The downside here is that we have had to add a new piece of syntax to the language - foreach. As Java programmers discovered moving from 1.4 to whatever they called 1.5 (I gave up at this point). And that means, as well as polluting the language and adding more reserved words, if we design our own fantastic, new, optimised collection, the foreach operator would know nothing about its internal optimised access methods and would resort to whatever it resorts to with any other collection.

Speaking of Java, how would you do the same in 1.4?

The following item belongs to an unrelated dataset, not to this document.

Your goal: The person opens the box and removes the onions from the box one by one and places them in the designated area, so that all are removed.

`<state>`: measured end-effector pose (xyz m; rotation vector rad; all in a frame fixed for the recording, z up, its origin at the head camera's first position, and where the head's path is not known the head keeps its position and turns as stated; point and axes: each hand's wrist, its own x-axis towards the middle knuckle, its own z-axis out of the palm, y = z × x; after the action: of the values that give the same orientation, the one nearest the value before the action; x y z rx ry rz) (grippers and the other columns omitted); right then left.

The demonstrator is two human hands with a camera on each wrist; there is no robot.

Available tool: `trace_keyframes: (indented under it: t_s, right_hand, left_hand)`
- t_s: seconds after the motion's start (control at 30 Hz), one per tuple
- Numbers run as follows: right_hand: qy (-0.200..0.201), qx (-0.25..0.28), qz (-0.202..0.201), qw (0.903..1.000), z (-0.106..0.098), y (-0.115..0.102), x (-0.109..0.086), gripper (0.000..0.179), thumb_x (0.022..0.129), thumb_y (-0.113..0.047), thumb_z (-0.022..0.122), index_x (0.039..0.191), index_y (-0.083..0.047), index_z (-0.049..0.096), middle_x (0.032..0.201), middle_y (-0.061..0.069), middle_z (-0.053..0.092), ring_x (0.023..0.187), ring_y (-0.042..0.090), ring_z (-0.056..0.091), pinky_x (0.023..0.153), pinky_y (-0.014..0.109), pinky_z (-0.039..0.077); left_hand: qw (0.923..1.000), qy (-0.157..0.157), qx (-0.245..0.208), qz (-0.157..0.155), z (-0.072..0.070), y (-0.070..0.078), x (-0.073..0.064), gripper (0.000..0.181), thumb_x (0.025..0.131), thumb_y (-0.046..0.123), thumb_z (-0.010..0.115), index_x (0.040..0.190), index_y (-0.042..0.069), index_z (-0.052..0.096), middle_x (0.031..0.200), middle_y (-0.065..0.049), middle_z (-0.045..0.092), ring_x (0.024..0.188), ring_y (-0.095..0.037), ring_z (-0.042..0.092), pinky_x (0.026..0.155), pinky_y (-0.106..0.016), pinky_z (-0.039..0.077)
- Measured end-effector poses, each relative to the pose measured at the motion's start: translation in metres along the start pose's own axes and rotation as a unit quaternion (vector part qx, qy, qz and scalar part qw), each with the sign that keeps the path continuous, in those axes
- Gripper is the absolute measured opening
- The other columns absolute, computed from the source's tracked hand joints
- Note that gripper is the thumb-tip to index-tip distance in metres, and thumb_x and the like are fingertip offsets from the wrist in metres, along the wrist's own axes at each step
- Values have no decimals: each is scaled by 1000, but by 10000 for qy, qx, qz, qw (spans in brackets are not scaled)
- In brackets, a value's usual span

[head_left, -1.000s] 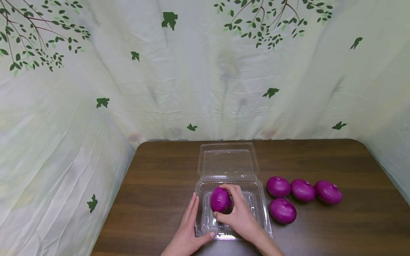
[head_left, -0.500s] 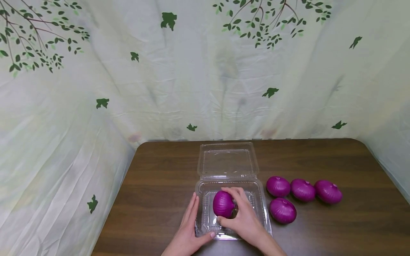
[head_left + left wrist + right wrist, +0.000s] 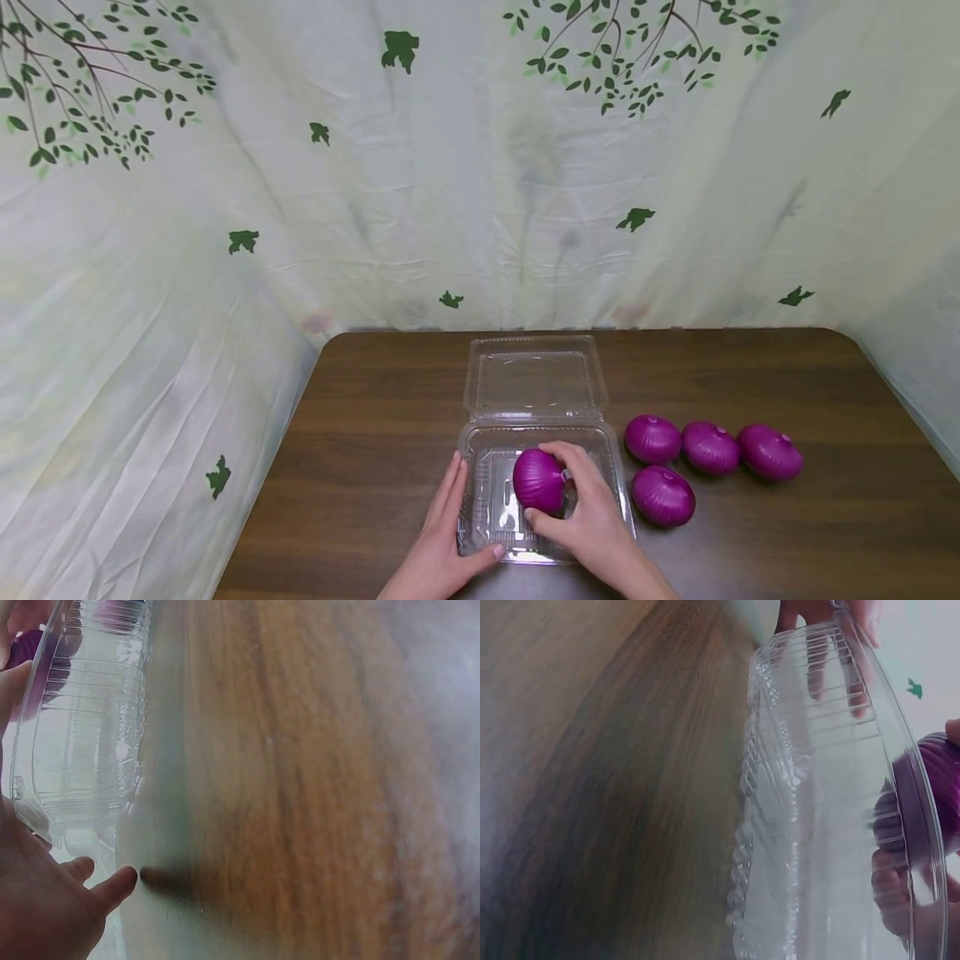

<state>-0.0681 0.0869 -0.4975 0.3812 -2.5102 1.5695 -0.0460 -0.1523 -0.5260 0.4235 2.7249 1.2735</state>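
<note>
A clear plastic clamshell container (image 3: pixel 480 533) lies with its lid (image 3: pixel 536 379) folded back on the wooden table. My right hand (image 3: pixel 596 521) grips a red onion (image 3: pixel 537 483) between thumb and fingers over the container's base, the onion's stem end facing right toward the palm. In the right wrist view, that onion (image 3: pixel 939 780) shows at the rim's level, partly seen through the clear wall. Along the base's left side lie the straight fingers of my left hand (image 3: pixel 442 537), its thumb reaching to the front edge. The left wrist view shows this hand (image 3: pixel 45 892) at the container's corner.
Several red onions (image 3: pixel 663 496) sit grouped on the table (image 3: pixel 375 417) right of the container, one nearer the front than the others. A pale curtain (image 3: pixel 480 167) with printed leaves hangs behind and to the left of the table.
My right hand has shifted right and slightly toward me with the onion, which now sits nearer the middle of the base. My left hand keeps its place on the container.
</note>
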Motion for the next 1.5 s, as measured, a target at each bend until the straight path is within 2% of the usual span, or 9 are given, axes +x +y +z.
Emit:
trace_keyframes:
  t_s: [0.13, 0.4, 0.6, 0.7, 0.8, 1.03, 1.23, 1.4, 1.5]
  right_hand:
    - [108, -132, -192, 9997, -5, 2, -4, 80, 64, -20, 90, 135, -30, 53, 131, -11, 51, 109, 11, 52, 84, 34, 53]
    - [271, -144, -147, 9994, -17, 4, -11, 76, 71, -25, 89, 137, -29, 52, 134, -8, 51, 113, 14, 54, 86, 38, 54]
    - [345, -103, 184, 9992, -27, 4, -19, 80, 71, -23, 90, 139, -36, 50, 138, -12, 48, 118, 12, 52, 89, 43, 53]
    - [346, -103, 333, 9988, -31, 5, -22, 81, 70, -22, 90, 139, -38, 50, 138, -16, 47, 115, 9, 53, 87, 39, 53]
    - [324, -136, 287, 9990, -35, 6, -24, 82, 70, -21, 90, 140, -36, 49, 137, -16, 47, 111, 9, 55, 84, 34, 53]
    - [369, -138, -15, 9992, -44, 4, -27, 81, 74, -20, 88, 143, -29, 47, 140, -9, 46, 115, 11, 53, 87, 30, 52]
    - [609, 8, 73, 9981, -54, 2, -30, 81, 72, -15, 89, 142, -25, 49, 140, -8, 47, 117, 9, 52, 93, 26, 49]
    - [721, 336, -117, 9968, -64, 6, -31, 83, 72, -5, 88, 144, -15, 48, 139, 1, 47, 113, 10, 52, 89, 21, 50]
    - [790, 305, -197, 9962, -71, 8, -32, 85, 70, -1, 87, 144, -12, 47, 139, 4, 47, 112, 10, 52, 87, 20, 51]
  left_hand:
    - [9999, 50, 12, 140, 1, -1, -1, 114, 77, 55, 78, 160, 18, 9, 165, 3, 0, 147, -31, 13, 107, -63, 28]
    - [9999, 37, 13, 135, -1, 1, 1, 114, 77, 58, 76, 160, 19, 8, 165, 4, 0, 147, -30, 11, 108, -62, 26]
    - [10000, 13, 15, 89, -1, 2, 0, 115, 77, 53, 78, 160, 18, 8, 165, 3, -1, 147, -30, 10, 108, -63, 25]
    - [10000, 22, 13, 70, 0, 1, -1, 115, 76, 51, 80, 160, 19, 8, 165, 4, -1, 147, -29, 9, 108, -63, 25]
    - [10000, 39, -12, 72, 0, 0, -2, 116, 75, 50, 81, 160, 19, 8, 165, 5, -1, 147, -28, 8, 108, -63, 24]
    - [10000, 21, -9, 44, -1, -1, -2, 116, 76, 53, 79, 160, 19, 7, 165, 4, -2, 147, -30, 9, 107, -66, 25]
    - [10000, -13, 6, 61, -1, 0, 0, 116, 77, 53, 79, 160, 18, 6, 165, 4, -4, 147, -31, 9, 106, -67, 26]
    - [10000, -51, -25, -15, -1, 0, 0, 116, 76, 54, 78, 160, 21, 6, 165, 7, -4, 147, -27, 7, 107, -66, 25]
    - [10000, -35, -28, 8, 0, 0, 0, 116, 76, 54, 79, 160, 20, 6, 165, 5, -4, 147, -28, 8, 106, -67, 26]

Iterator i = people.iterator();
while (i.hasNext()) {
System.out.println(((Person)i.next()).getName());
}


This puts the duty of handling iteration where it belongs - it's an implementation detail of the collection itself. No knowledge about the number of elements is required. No knowledge of how the indexes are structured is required. And if we designed our super-fast collection we could also design our own implementation of Iterator to ensure that super-fast access is maintained (actually I'm hoping that foreach will just ask the collection for an Iterator - I have no idea if that's true).

My problem with the Java code is it looks ugly to me. The iteration is divorced from the collection rather than being intrinsic to it. This is a direct result of Java not having blocks and, in effect, allowing us to use the Visitor pattern with our collection. Speaking of which, I also think the Smalltalk looks better than the Ruby, but that's because Smalltalk treats a block as just another object, where Ruby treats it as a syntactic artefact that must be yielded to.

So Smalltalk (and hence Ruby) collections keep private state private, keep iteration as an intrinsic function internal to the collection, do not pollute the language namespace (Smalltalk has seven reserved words), allow painless implementation optimisation and the resulting code is compact, uses blocks and just looks good (IMO). And, given that after your base Object, your collections are the most important Class in your library, that is why they smell fantastic.